On their newest album, “Boys and Girls in America,” The Hold Steady takes a step back from more specific characterization and storytelling in an attempt to widen the cult circle. The band remains true to its theme that “having a good time is just hard,” to the point of starting the album with the words of Sal Paradise (“boys and girls in America have such a sad time together …”). They still remain (as Blender magazine said) “the best bar band in America,” due to the nature of the show they put on while singing the Kerouac-inspired lyrics.

However, don’t let the phrase “bar band” fool you. The Hold Steady is no funked-up version of ’80s covers. The term pertains more to their topic of musical conversation than to any sort of genre. Musically “Boys and Girls in America” relies on the layered chords and increasing musical momentum characteristic of the Boss to get their tried-but-true message across. Much of the newest album relives the chaos of Craig Finn’s own experiences. He tells his history in a fan-like fashion and you’re simply along for the ride (which you probably won’t mind too much if you like Springsteen, the Replacements or the Grifters).

Starting off the weekend will be blues/jam band big shots North Mississippi Allstars heading up a double-dose weekend (Friday and Saturday night) at the Revolution Room. Shows start at 9 p.m.; tickets are $17 in advance, $20 at the door. The Allstars were formed in 1996 by sons of Memphis production legend Jim Dickerson. His sons Luther and Cody, inspired by the sounds of Mississippi Fred McDowell and R.L. Burnside (his son Duwayne was a member of the Allstars for a while), added their own special rock influence to the blues standard and got something comparably funkier in the process (think Jon Spencer meets Phish meets blues).

Three of their albums have been nominated for Grammys (including their debut) and they’ve done work with John Medeski and famed pedal-steel player Robert Randolph.
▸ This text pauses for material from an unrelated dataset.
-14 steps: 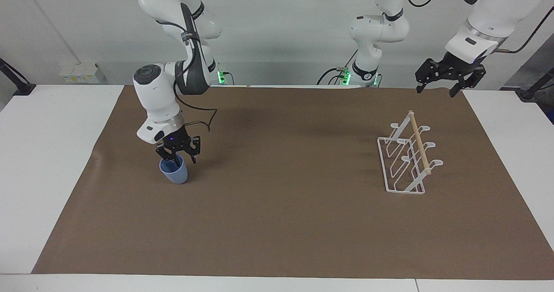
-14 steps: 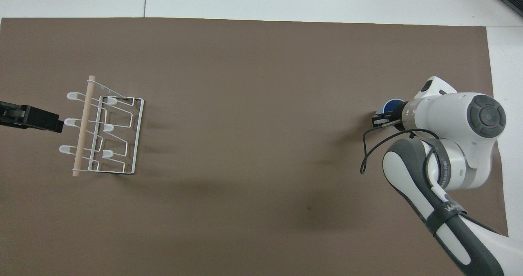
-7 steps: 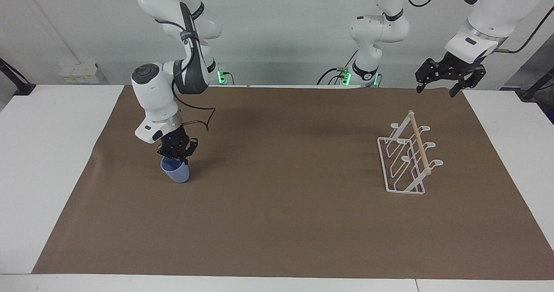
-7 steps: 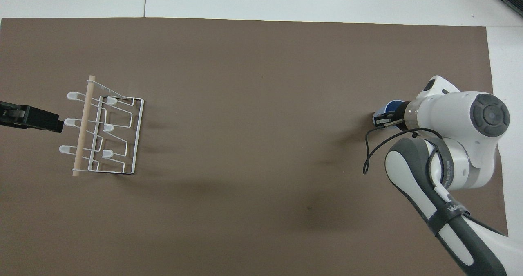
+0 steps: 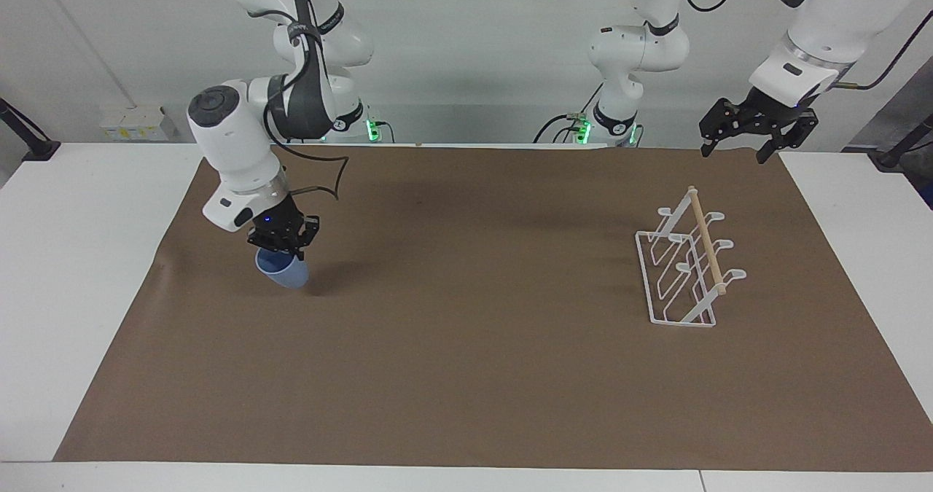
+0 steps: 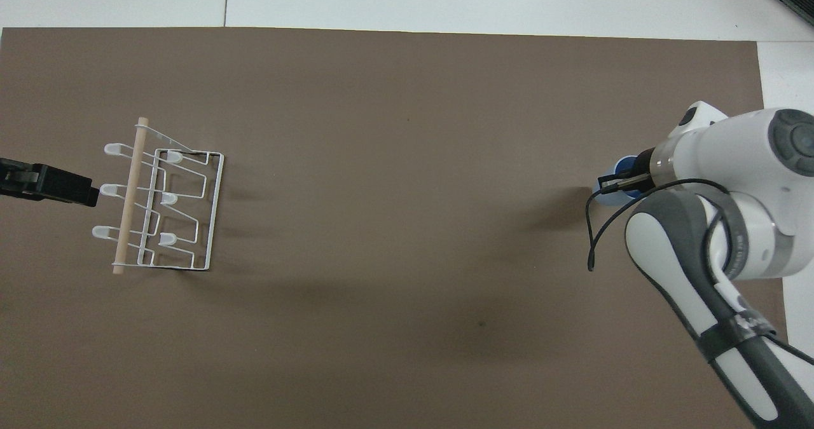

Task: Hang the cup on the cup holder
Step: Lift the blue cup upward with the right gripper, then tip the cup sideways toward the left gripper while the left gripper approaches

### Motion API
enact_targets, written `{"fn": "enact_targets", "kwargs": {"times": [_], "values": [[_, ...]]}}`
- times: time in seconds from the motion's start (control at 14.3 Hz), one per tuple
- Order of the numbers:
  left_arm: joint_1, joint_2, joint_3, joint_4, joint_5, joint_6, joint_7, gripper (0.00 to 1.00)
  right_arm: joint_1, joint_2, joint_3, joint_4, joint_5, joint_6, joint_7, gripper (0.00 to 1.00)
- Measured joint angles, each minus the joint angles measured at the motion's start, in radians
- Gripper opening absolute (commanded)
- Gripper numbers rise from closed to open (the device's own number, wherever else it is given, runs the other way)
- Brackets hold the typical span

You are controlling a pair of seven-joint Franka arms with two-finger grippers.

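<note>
The light-blue cup (image 5: pixel 283 272) hangs tilted from my right gripper (image 5: pixel 279 247), which is shut on its rim and holds it just above the brown mat at the right arm's end of the table. In the overhead view the right arm hides most of the cup (image 6: pixel 614 196), and the gripper (image 6: pixel 618 183) shows only in part. The white wire cup holder (image 5: pixel 688 270) with its wooden dowel stands on the mat at the left arm's end; it also shows in the overhead view (image 6: pixel 163 204). My left gripper (image 5: pixel 758 133) waits open in the air beside the holder (image 6: pixel 62 187).
A brown mat (image 5: pixel 466 361) covers most of the white table (image 5: pixel 65 259). Nothing stands on the mat between the cup and the holder.
My right gripper closed on the cup's rim, lifted it off the mat and carried it toward the right arm's end of the table. The left arm has not moved.
</note>
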Motion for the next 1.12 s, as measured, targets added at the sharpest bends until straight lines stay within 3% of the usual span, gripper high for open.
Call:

Other shows to catch this week include: Mogwai-inspired rock with Cracker Creeptacular on Thursday at Vino’s, college boy acoustic guitar with Latture, Adam Hambrick and Chris Allen at Juanita’s, soul shriveling ’80s art rock with Junius at The Treehouse and roguish country with Lucero, Drag the River and others who are avoiding the big city and instead playing a show at Soundstage in Conway … On Friday, metal/hard rock with After the Tragedy, Plu, PM Today and The New Ending at Vino’s Brewpub; hip-hop with Kwestion, Custom, Suga City, Maria V and Sincere at Downtown Music; electronic hip hop with Futuro Boots at The Treehouse, and at White Water Tavern there’s 800 Bullets (formerly Hell’s Kitchen) … On Saturday it’s the Little Rock Beer Can Collector’s Annual Show at Vino’s, and at Downtown Music the Humane Society Benefit Show featuring Beat the Living and more … At Juanita’s look for Drop Dead Syndicate and at White Water see Sean Rock and the Toltecs … The Little Rock Folk Club on Saturday will feature Arkansas Irish folk with Something for the House … On Sunday The Battle for Myspace continues at Juanita’s … On Tuesday at White Water it’s the Arkansas Rockers Revue with electro house and new wave from Another Theory, Black Tie Dynasty and The Hourly Radio … At The Village on Tuesday, there’s Southern rock with Maylene and the Sons of Disaster. For those who have been waiting, The Village recently was approved for a beer license … On Wednesday at Vino’s see Much the Same with Upper Class Trash, The Track Record and Southcott, and at Juanita’s it’s the CD release party for The Boswells.